Exercise goal — All records, minus the pictures: write them out exactly.

Given information —
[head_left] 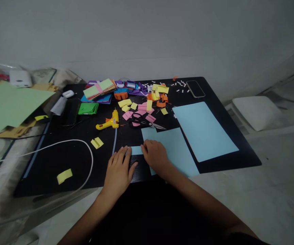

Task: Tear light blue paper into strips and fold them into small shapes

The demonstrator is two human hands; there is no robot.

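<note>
Paper strip [136, 150], pale blue, lies near the front edge of the black table [60, 158], with the two hands at its ends. The left hand [119, 170] is laid out nearly flat, fingers extended and thumb spread away, its fingertips over the strip's left end. The right hand [155, 153] is curled at the right end; whether it pinches the paper or only presses on it, I cannot tell. Under and beside that hand lies a larger blue sheet [179, 146], and farther right a pale blue rectangle of paper [205, 131].

The step in hand looks like steadying and flattening the strip. To do it well, the left fingertips should bear down evenly, so the paper does not skew, while the right hand works along it with light, level pressure and the long edges lined up. The right forearm reaches across the larger sheet, so the wrist is best carried lightly there to avoid creasing or dragging it.

Scissors [159, 126] lie just beyond that sheet, and a yellow glue gun [108, 121] lies to the far left of the strip; the elbows and sleeves should clear the white cable [92, 158] looped at left.
</note>
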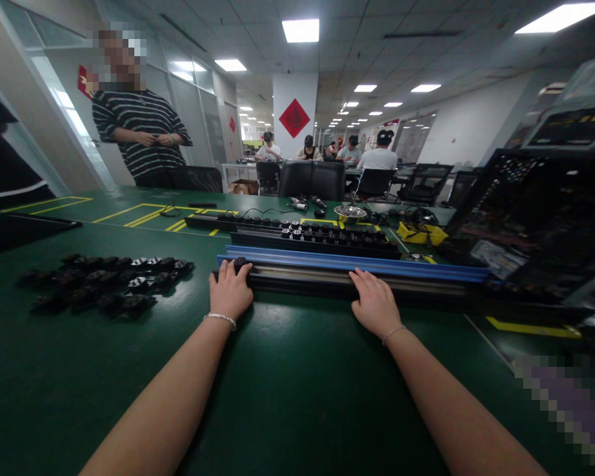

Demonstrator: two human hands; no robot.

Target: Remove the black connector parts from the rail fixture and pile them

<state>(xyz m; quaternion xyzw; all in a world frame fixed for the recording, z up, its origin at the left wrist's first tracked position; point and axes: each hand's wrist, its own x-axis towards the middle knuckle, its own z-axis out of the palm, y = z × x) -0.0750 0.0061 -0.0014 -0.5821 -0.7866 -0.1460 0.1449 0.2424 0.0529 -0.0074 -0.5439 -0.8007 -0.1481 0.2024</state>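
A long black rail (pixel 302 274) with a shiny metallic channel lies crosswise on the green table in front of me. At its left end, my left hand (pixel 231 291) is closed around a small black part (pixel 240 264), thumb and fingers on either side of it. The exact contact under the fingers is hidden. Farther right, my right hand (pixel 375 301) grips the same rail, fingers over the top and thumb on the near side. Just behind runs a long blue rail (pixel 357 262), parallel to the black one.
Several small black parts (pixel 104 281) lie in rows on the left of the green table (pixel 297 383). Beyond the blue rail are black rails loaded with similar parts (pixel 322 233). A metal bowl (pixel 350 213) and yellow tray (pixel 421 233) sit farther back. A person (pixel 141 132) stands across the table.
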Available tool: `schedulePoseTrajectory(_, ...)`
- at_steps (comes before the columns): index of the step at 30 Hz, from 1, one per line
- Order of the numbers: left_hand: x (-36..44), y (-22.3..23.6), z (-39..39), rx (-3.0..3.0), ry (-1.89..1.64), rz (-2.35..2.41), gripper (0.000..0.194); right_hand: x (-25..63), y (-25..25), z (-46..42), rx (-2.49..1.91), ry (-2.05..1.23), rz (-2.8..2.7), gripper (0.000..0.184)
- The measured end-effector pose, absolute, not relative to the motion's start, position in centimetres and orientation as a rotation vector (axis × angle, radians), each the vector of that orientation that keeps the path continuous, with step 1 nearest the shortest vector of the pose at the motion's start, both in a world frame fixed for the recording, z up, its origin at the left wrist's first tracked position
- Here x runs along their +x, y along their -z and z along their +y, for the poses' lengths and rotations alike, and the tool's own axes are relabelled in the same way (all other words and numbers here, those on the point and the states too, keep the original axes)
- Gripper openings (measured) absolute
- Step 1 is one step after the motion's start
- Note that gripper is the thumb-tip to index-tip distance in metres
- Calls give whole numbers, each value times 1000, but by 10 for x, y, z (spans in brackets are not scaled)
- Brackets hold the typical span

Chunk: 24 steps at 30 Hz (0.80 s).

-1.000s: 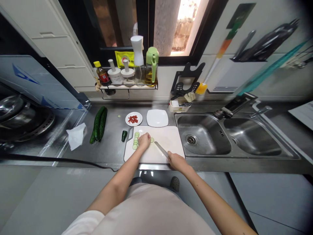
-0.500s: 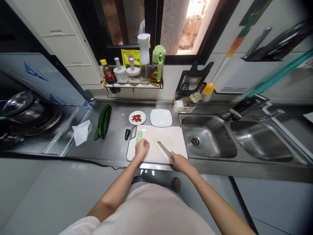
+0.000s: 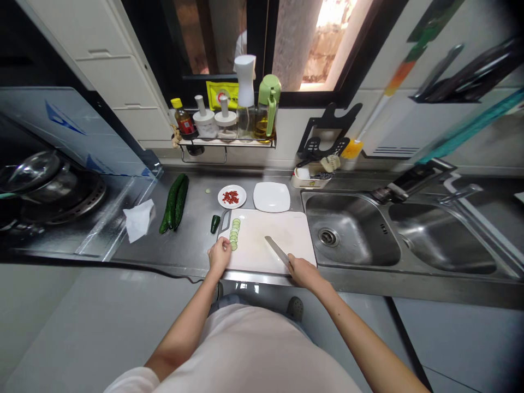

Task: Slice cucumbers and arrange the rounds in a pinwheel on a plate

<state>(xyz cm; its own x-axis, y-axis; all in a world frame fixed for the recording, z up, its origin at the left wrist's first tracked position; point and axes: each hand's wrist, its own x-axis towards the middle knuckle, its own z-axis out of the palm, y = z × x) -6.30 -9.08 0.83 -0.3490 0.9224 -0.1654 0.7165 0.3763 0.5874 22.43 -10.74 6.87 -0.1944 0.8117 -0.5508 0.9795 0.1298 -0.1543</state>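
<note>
A white cutting board lies on the steel counter, left of the sink. A row of cucumber slices sits near its left end. My left hand rests at the board's front left corner, just below the slices; its fingers are curled closed and whatever is inside is hidden. My right hand is at the board's front right edge, gripping the handle of a knife. The blade points up and left over the bare middle of the board.
A dark cucumber end lies left of the board, with two whole cucumbers and a crumpled tissue further left. A small plate of red chili and a white square plate sit behind it. The sink is right, the stove left.
My left hand has drawn back from the slices toward the board's front left corner. The slices now lie uncovered in a row. The knife has stayed in roughly the same place.
</note>
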Motion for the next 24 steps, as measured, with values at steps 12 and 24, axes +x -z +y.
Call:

Output of the task —
[head_left] 

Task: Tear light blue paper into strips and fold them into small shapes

The demonstrator is two human hands; there is no robot.

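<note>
Paper strip [136, 150], pale blue, lies near the front edge of the black table [60, 158], with the two hands at its ends. The left hand [119, 170] is laid out nearly flat, fingers extended and thumb spread away, its fingertips over the strip's left end. The right hand [155, 153] is curled at the right end; whether it pinches the paper or only presses on it, I cannot tell. Under and beside that hand lies a larger blue sheet [179, 146], and farther right a pale blue rectangle of paper [205, 131].

The step in hand looks like steadying and flattening the strip. To do it well, the left fingertips should bear down evenly, so the paper does not skew, while the right hand works along it with light, level pressure and the long edges lined up. The right forearm reaches across the larger sheet, so the wrist is best carried lightly there to avoid creasing or dragging it.

Scissors [159, 126] lie just beyond that sheet, and a yellow glue gun [108, 121] lies to the far left of the strip; the elbows and sleeves should clear the white cable [92, 158] looped at left.
</note>
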
Demonstrator: two human hands; no robot.

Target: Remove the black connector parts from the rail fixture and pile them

<state>(xyz m; quaternion xyzw; all in a world frame fixed for the recording, z up, its origin at the left wrist's first tracked position; point and axes: each hand's wrist, its own x-axis towards the middle knuckle, its own z-axis out of the palm, y = z × x) -0.0750 0.0061 -0.0014 -0.5821 -0.7866 -0.1460 0.1449 0.2424 0.0529 -0.0074 -0.5439 -0.8007 -0.1481 0.2024</state>
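A long black rail (pixel 302 274) with a shiny metallic channel lies crosswise on the green table in front of me. At its left end, my left hand (pixel 231 291) is closed around a small black part (pixel 240 264), thumb and fingers on either side of it. The exact contact under the fingers is hidden. Farther right, my right hand (pixel 375 301) grips the same rail, fingers over the top and thumb on the near side. Just behind runs a long blue rail (pixel 357 262), parallel to the black one.
Several small black parts (pixel 104 281) lie in rows on the left of the green table (pixel 297 383). Beyond the blue rail are black rails loaded with similar parts (pixel 322 233). A metal bowl (pixel 350 213) and yellow tray (pixel 421 233) sit farther back. A person (pixel 141 132) stands across the table.
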Available tool: `schedulePoseTrajectory(_, ...)`
- at_steps (comes before the columns): index of the step at 30 Hz, from 1, one per line
- Order of the numbers: left_hand: x (-36..44), y (-22.3..23.6), z (-39..39), rx (-3.0..3.0), ry (-1.89..1.64), rz (-2.35..2.41), gripper (0.000..0.194); right_hand: x (-25..63), y (-25..25), z (-46..42), rx (-2.49..1.91), ry (-2.05..1.23), rz (-2.8..2.7), gripper (0.000..0.184)
- The measured end-effector pose, absolute, not relative to the motion's start, position in centimetres and orientation as a rotation vector (axis × angle, radians), each the vector of that orientation that keeps the path continuous, with step 1 nearest the shortest vector of the pose at the motion's start, both in a world frame fixed for the recording, z up, its origin at the left wrist's first tracked position
- Here x runs along their +x, y along their -z and z along their +y, for the poses' lengths and rotations alike, and the tool's own axes are relabelled in the same way (all other words and numbers here, those on the point and the states too, keep the original axes)
- Gripper openings (measured) absolute
- Step 1 is one step after the motion's start
- Note that gripper is the thumb-tip to index-tip distance in metres
- Calls give whole numbers, each value times 1000, but by 10 for x, y, z (spans in brackets are not scaled)
- Brackets hold the typical span

Chunk: 24 steps at 30 Hz (0.80 s).

-1.000s: 
-0.500s: 
+0.000s: 

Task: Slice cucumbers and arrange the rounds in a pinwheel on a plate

<state>(xyz cm; its own x-axis, y-axis; all in a world frame fixed for the recording, z up, its origin at the left wrist's first tracked position; point and axes: each hand's wrist, its own x-axis towards the middle knuckle, its own z-axis out of the palm, y = z × x) -6.30 -9.08 0.83 -0.3490 0.9224 -0.1654 0.7165 0.3763 0.5874 22.43 -10.74 6.87 -0.1944 0.8117 -0.5508 0.9795 0.1298 -0.1543</state>
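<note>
A white cutting board lies on the steel counter, left of the sink. A row of cucumber slices sits near its left end. My left hand rests at the board's front left corner, just below the slices; its fingers are curled closed and whatever is inside is hidden. My right hand is at the board's front right edge, gripping the handle of a knife. The blade points up and left over the bare middle of the board.
A dark cucumber end lies left of the board, with two whole cucumbers and a crumpled tissue further left. A small plate of red chili and a white square plate sit behind it. The sink is right, the stove left.
My left hand has drawn back from the slices toward the board's front left corner. The slices now lie uncovered in a row. The knife has stayed in roughly the same place.
</note>
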Motion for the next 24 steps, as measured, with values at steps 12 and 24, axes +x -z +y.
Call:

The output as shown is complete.